WHAT IS EXPECTED: Copy each line below that includes "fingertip".

DATA:
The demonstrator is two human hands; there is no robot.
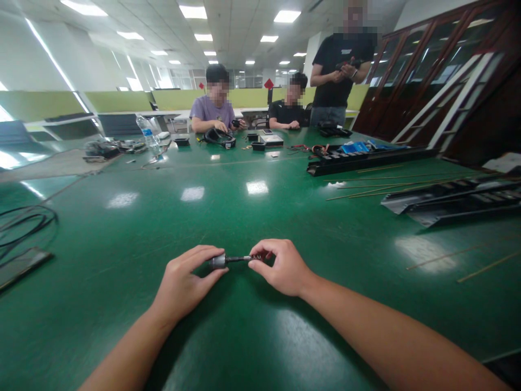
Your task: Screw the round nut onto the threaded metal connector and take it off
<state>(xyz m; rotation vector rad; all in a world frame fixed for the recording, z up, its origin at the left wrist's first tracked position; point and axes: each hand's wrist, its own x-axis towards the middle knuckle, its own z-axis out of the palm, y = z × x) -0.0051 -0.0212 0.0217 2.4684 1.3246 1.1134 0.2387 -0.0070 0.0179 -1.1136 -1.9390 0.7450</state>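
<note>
A short grey metal cylinder (218, 262) with a thin dark rod (238, 259) lies level between my hands, just over the green tabletop. My left hand (189, 279) is closed on the cylinder, thumb below and fingers above. At the rod's right end sits what looks like a small coiled spring (256, 257), pinched between the thumb and fingers of my right hand (280, 266). Part of the spring is hidden by those fingers, so I cannot tell how far the rod runs into it.
Black metal channels (459, 201) and thin brass-coloured rods (378, 190) lie on the green table (183, 212) at right. Black cables (24, 225) and a flat dark panel (24, 266) are at left. Across the table are a water bottle (147, 133) and three people; a stepladder (459, 98) leans behind.
</note>
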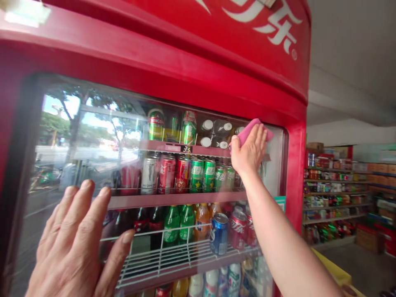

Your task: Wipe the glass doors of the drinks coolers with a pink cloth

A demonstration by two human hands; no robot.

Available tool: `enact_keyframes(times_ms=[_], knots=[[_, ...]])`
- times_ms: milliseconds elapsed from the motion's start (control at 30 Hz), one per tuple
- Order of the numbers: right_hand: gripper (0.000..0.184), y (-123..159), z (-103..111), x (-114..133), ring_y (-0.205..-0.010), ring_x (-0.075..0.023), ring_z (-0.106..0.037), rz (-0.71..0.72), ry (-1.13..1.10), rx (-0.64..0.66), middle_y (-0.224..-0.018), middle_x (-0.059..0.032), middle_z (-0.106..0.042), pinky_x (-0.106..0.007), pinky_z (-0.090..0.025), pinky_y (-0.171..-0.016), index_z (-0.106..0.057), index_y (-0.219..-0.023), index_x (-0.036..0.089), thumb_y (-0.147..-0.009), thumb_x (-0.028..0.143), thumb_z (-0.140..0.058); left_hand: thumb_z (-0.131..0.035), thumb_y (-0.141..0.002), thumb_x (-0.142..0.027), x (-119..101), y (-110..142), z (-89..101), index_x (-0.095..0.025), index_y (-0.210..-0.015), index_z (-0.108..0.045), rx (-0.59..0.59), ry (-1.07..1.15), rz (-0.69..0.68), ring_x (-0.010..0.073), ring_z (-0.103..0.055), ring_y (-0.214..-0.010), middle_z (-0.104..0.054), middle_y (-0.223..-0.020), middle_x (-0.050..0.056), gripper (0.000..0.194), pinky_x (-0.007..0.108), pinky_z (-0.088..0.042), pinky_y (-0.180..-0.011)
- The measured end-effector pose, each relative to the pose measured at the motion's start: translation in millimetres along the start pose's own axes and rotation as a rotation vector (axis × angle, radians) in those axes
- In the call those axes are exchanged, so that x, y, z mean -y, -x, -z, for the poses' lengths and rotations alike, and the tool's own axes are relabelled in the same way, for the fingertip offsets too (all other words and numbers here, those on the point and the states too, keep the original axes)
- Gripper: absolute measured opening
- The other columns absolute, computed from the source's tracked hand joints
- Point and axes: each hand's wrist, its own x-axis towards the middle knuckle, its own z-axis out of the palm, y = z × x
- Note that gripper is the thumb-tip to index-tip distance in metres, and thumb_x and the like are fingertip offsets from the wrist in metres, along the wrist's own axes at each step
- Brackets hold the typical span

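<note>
A red drinks cooler (173,53) fills the view, its glass door (93,144) shut. My right hand (249,150) presses a pink cloth (252,128) against the upper right corner of the glass, fingers closed over it. My left hand (77,243) lies flat on the lower left of the glass, fingers stretched out, holding nothing. Behind the glass stand rows of cans (185,173) and bottles (179,222) on wire shelves.
To the right of the cooler, shop shelves (337,194) packed with goods run along the back wall. A yellow crate edge (334,268) and boxes sit on the floor at the lower right. The glass reflects trees and a street.
</note>
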Motion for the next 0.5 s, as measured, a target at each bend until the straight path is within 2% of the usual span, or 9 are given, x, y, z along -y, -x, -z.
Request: enact_keyframes(times_ms=[100, 233, 367, 500], knots=[[0.092, 9, -6, 58, -0.173, -0.0469, -0.026, 0.094, -0.065, -0.041, -0.182, -0.0308, -0.034, -0.078, -0.027, -0.135, -0.029, -0.177, 0.004, -0.106, 0.059, -0.046, -0.064, -0.098, -0.044, 12, -2, 12.6, -0.036, -0.180, -0.027, -0.006, -0.012, 0.020, 0.0421, -0.028, -0.174, -0.027, -0.189, 0.000, 0.090, 0.069, -0.026, -0.144], [0.090, 28, -9, 120, -0.174, -0.0474, -0.022, 0.194, -0.168, -0.023, -0.183, -0.0308, -0.033, -0.080, -0.022, -0.136, -0.028, -0.177, 0.003, -0.107, 0.056, -0.045, -0.063, -0.098, -0.044, 22, -1, 19.9, -0.038, -0.180, -0.027, -0.026, -0.010, 0.012, 0.0413, -0.030, -0.174, -0.027, -0.189, -0.002, 0.090, 0.068, -0.027, -0.144], [0.087, 40, -11, 177, -0.176, -0.0470, -0.016, 0.329, -0.266, 0.064, -0.186, -0.0265, -0.027, -0.079, -0.015, -0.139, -0.027, -0.178, 0.003, -0.109, 0.052, -0.045, -0.064, -0.098, -0.044, 27, 4, 20.9, -0.039, -0.180, -0.026, -0.040, -0.005, 0.030, 0.0417, -0.030, -0.173, -0.027, -0.189, -0.003, 0.090, 0.067, -0.027, -0.144], [0.086, 57, -2, 230, -0.178, -0.0442, -0.008, 0.437, -0.186, 0.211, -0.190, -0.0206, -0.019, -0.075, -0.008, -0.142, -0.020, -0.180, 0.004, -0.110, 0.047, -0.045, -0.065, -0.099, -0.043, 30, 9, 16.3, -0.034, -0.179, -0.033, -0.063, 0.007, 0.030, 0.0418, -0.033, -0.172, -0.033, -0.187, 0.002, 0.087, 0.066, -0.028, -0.144]])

FINISHED TASK:
- In the call those axes are exchanged, so that x, y, z mean -y, -x, -z, for the poses' lengths and rotations alike, and the tool's own axes are relabelled in the same way, for the fingertip offsets too (all other words and numbers here, those on the point and the states too, keep the original axes)
- Note that gripper is the thumb-tip to index-tip distance in metres, and thumb_x and the like are fingertip offsets from the wrist in metres, along the wrist's own axes at each step

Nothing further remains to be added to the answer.